Aptallık Nedir? Gerçeği bilerek, gerçeği görerek hala yalanlara inanmaktır. - Aptallık : Aynı şeyleri tekrar tekrar yapıp fa

Genel & Güncel Konular

Aptallık Nedir? Gerçeği bilerek, gerçeği görerek hala yalanlara inanmaktır. - Aptallık : Aynı şeyleri tekrar tekrar yapıp fa

İletigönderen İlteriş Kağan » Prş Eki 29, 2020 9:41

Aptallık Nedir? Gerçeği bilerek, gerçeği görerek hala yalanlara inanmaktır. - Aptallık : Aynı şeyleri tekrar tekrar yapıp farklı sonuçlar beklemek.
Resim
Dikkat edin son on yıla bakın! Oylar düşmeye başladığında, hemen bir dış düşman yaratılıyor, içerde terör olayları birden artıyor ve ardından erken seçim yapılıyor!

'Ekonomi koşulmasın' diye dış politika ve güvenlik konuları ön plana çıkarıldı. Ekonomik sorunlardan kaçmak için dışarıda macera aranması İstişare anlayışı tamamen yok oldu. Kurallar yok sayıldı, kurumlar adeta tasfiye eldildi. Tamamen kuralsız bir yönetim anlayışı var. Anayasa'yı bile yok sayan bir yönetim ile karşı karşıyayız. Bunların hepsi kötü yönetimin emareleri.
Erken seçim, dış güvenlik sorunlarına bakışımız ile şekillenecek. Dış güvenlik bahane edilerek milletimizi daha fakirleşmeye mahkum edecek bir söylem tutturabilirler.

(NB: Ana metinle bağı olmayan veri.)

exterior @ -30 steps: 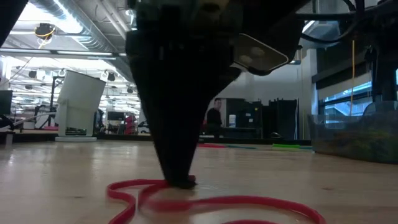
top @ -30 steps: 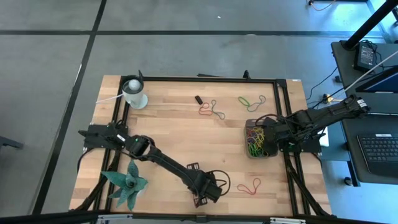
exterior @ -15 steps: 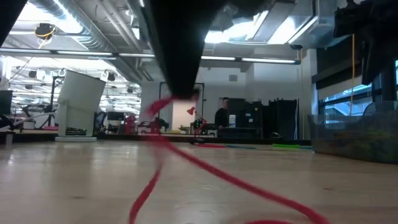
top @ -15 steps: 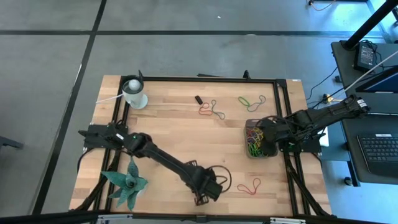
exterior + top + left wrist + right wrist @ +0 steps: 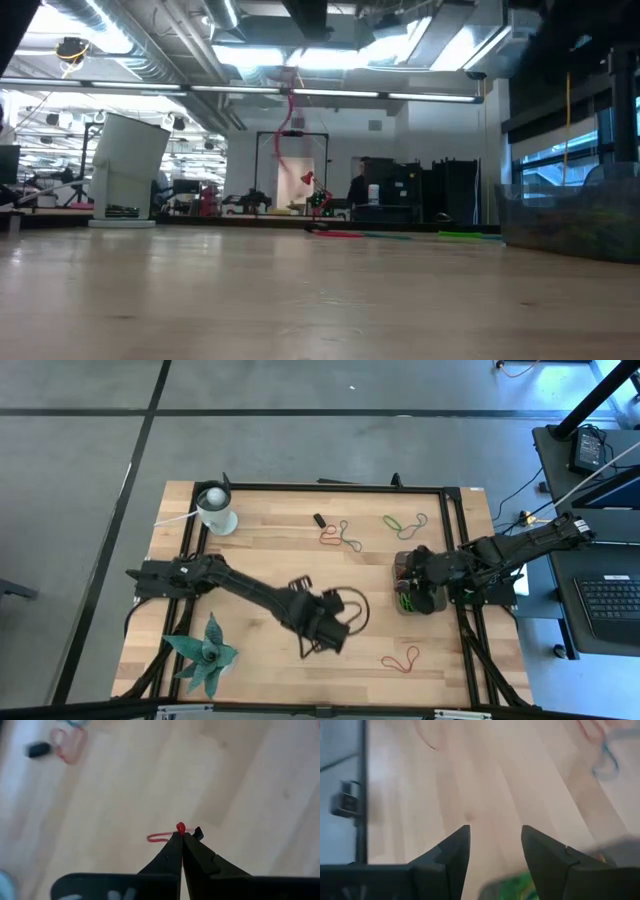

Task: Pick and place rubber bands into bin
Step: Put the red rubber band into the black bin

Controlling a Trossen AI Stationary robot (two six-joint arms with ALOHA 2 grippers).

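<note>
Left gripper (image 5: 181, 836) pinching a red rubber band (image 5: 165, 836), carrying it above the table mid-span.

Fingers are closing fully on one strand at the tips; the loop is hanging limp below in the low view (image 5: 288, 150), so it's near weightless, floppy and stretchy. A thin strand can slip out of a tip pinch, so grab bands at a single strand lying flat. Right gripper (image 5: 492, 845) is sitting fingers apart, holding nothing, over the bin (image 5: 402, 598) at the table's right edge, which is already holding a pile. Bands still lying loose: one red (image 5: 400, 660) near the front edge, several near the back edge (image 5: 340, 534).
</note>
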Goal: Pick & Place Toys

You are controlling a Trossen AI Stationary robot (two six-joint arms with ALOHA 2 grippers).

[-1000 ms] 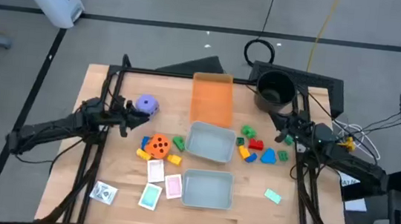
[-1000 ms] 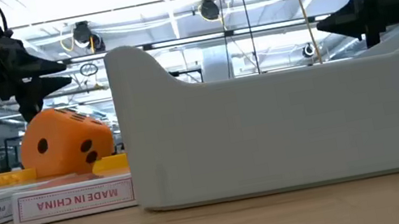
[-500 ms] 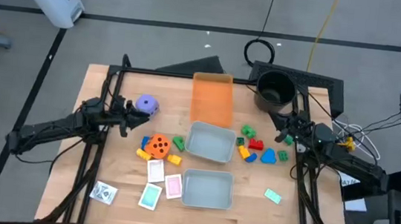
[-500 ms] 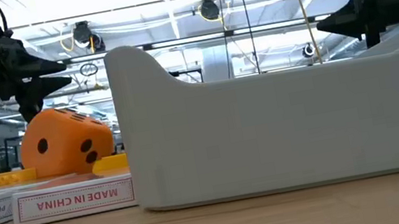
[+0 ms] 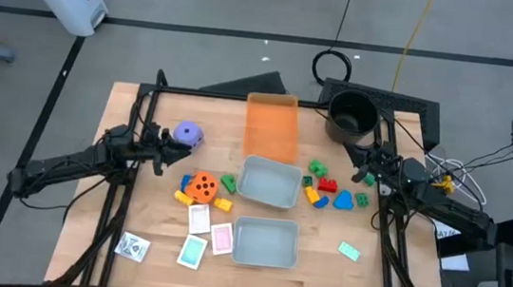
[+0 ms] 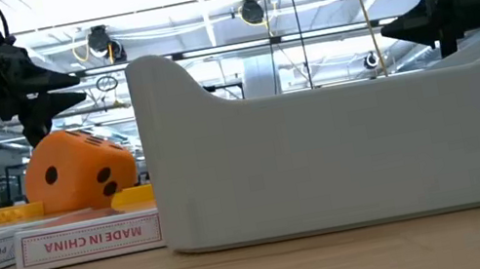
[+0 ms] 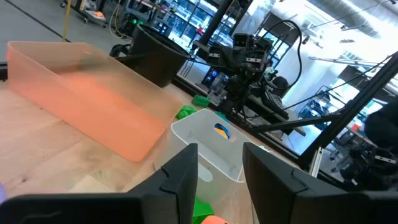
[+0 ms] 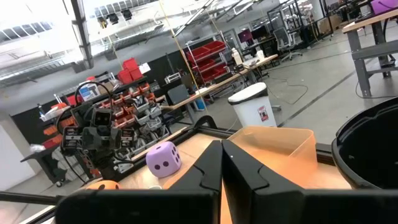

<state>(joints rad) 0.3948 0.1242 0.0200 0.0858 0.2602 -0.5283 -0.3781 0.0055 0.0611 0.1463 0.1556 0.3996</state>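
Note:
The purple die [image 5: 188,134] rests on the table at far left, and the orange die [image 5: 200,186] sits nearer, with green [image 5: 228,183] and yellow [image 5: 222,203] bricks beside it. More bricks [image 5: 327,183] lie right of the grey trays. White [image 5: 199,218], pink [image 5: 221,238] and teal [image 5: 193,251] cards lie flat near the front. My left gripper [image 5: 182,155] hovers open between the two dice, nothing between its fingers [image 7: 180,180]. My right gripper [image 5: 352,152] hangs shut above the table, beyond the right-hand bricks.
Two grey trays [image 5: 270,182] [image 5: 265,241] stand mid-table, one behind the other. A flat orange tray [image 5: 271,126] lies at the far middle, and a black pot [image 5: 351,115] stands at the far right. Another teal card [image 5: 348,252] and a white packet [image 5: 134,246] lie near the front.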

Kur artıyor' deniyor ilgili Bakan 'Ben kura bakmıyorum' diyor. Önemli ihracat pazarlarımızdaki ülkeler kendi kararları ile Türk mallarına ambargo koyuyorlar. 'Gülüp geçiyoruz' diyorlar. Bu nasıl bir halktan kopukluktur? Bu nasıl piyasadan kopukluktur?

Hükümet kurlara bakmıyor ama her şey dövizle, kurla ilgili. Kurun artması direk piyasayı etkiliyor ve vatandaşa hayat pahalılığı olarak geriyor.

Türk ekonomisine ilişkin gerçekleri, verileri ve tabloları ekonomist geçinen kafası karışık yandaşlardan Değil.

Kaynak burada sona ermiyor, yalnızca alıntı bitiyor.